[To do]:
Your response must consist of the listing below, repeated exactly.
[[ Excerpted data, beginning ]]
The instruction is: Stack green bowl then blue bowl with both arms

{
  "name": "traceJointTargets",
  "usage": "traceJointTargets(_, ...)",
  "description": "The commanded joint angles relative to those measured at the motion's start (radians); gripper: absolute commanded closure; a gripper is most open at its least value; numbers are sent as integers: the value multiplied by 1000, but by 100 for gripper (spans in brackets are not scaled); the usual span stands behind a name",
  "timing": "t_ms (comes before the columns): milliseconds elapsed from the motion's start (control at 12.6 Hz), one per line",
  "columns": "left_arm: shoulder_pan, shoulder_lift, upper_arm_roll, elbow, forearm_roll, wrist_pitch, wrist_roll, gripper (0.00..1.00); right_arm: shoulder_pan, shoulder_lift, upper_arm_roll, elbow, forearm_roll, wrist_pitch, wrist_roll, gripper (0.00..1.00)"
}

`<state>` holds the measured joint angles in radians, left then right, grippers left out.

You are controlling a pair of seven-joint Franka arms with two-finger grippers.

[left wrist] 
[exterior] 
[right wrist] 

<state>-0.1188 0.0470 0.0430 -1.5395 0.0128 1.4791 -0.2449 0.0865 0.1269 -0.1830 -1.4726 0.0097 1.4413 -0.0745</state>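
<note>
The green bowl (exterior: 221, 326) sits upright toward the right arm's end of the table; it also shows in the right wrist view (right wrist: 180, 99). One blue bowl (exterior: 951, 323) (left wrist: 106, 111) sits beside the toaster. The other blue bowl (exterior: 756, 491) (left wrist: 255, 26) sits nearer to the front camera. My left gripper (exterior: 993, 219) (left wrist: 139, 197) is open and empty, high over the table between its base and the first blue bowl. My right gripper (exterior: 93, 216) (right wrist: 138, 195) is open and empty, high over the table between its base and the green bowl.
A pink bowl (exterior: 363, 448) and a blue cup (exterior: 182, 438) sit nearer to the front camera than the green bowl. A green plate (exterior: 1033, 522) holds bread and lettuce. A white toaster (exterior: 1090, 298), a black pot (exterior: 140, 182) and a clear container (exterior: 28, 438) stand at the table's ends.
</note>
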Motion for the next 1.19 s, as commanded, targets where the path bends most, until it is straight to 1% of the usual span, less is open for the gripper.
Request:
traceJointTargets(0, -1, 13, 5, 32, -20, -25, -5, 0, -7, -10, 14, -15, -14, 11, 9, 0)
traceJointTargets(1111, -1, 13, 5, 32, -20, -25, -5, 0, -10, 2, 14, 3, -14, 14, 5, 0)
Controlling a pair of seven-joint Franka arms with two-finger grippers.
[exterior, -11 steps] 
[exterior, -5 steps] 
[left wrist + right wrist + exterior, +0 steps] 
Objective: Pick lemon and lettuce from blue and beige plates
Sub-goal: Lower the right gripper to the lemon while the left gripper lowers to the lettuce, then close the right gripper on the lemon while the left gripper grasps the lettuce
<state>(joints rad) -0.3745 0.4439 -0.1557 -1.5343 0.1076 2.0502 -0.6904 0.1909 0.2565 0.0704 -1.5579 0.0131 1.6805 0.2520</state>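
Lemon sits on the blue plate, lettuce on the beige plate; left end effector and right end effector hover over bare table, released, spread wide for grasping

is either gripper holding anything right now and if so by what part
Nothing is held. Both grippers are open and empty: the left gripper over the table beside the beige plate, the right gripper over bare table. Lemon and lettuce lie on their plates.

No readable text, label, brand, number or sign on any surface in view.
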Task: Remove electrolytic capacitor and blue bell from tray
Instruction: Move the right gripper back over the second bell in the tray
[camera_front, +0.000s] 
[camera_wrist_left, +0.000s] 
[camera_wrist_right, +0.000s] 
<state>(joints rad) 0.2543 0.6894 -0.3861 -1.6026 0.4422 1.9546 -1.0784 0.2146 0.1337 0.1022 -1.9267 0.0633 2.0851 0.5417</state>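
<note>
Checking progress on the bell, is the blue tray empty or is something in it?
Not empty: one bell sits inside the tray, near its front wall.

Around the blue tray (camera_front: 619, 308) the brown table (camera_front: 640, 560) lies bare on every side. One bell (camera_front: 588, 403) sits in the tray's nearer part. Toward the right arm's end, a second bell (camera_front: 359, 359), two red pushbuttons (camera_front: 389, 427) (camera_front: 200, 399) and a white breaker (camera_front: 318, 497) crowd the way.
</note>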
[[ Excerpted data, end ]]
[Finished task]:
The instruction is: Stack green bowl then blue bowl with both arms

{
  "name": "traceJointTargets",
  "usage": "traceJointTargets(_, ...)",
  "description": "The commanded joint angles relative to those measured at the motion's start (radians); gripper: absolute commanded closure; a gripper is most open at its least value; numbers are sent as integers: the value multiplied by 1000, but by 100 for gripper (spans in brackets are not scaled); the usual span stands behind a name",
  "timing": "t_ms (comes before the columns): milliseconds elapsed from the motion's start (control at 12.6 Hz), one per line",
  "columns": "left_arm: shoulder_pan, shoulder_lift, upper_arm_roll, elbow, forearm_roll, wrist_pitch, wrist_roll, gripper (0.00..1.00); right_arm: shoulder_pan, shoulder_lift, upper_arm_roll, elbow, forearm_roll, wrist_pitch, wrist_roll, gripper (0.00..1.00)"
}

`<state>` holds the measured joint angles in radians, left then right, grippers left out.

You are controlling a pair of seven-joint Franka arms with two-finger grippers.

[left wrist] 
[exterior] 
[right wrist] 

<state>-0.1188 0.0470 0.0430 -1.5395 0.0128 1.4791 -0.2449 0.0865 0.1269 -0.1830 -1.4726 0.0097 1.4413 -0.0745</state>
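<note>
The green bowl (exterior: 221, 326) sits upright toward the right arm's end of the table; it also shows in the right wrist view (right wrist: 180, 99). One blue bowl (exterior: 951, 323) (left wrist: 106, 111) sits beside the toaster. The other blue bowl (exterior: 756, 491) (left wrist: 255, 26) sits nearer to the front camera. My left gripper (exterior: 993, 219) (left wrist: 139, 197) is open and empty, high over the table between its base and the first blue bowl. My right gripper (exterior: 93, 216) (right wrist: 138, 195) is open and empty, high over the table between its base and the green bowl.
A pink bowl (exterior: 363, 448) and a blue cup (exterior: 182, 438) sit nearer to the front camera than the green bowl. A green plate (exterior: 1033, 522) holds bread and lettuce. A white toaster (exterior: 1090, 298), a black pot (exterior: 140, 182) and a clear container (exterior: 28, 438) stand at the table's ends.
</note>
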Motion for the next 1.19 s, as commanded, targets where the path bends most, until it is straight to 1% of the usual span, less is open for the gripper.
Request:
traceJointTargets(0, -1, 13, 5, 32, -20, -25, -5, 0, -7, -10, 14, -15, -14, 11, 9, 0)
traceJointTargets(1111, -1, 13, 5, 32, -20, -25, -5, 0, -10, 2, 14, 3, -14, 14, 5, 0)
Controlling a pair of seven-joint Franka arms with two-finger grippers.
[exterior, -11 steps] 
[exterior, -5 steps] 
[left wrist + right wrist + exterior, +0 steps] 
Objective: Pick lemon and lettuce from blue and beige plates
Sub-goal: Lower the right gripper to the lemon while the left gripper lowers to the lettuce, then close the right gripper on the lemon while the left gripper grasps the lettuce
<state>(joints rad) -0.3745 0.4439 -0.1557 -1.5343 0.1076 2.0502 -0.6904 0.1909 0.2565 0.0704 -1.5579 0.0131 1.6805 0.2520</state>
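Lemon sits on the blue plate, lettuce on the beige plate; left end effector and right end effector hover over bare table, released, spread wide for grasping

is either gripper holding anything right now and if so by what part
Nothing is held. Both grippers are open and empty: the left gripper over the table beside the beige plate, the right gripper over bare table. Lemon and lettuce lie on their plates.

No readable text, label, brand, number or sign on any surface in view.
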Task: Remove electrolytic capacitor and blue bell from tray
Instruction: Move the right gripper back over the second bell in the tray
[camera_front, +0.000s] 
[camera_wrist_left, +0.000s] 
[camera_wrist_right, +0.000s] 
<state>(joints rad) 0.2543 0.6894 -0.3861 -1.6026 0.4422 1.9546 -1.0784 0.2146 0.1337 0.1022 -1.9267 0.0633 2.0851 0.5417</state>
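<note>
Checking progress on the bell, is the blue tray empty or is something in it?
Not empty: one bell sits inside the tray, near its front wall.

Around the blue tray (camera_front: 619, 308) the brown table (camera_front: 640, 560) lies bare on every side. One bell (camera_front: 588, 403) sits in the tray's nearer part. Toward the right arm's end, a second bell (camera_front: 359, 359), two red pushbuttons (camera_front: 389, 427) (camera_front: 200, 399) and a white breaker (camera_front: 318, 497) crowd the way.
</note>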

The output is finished and nothing more is needed.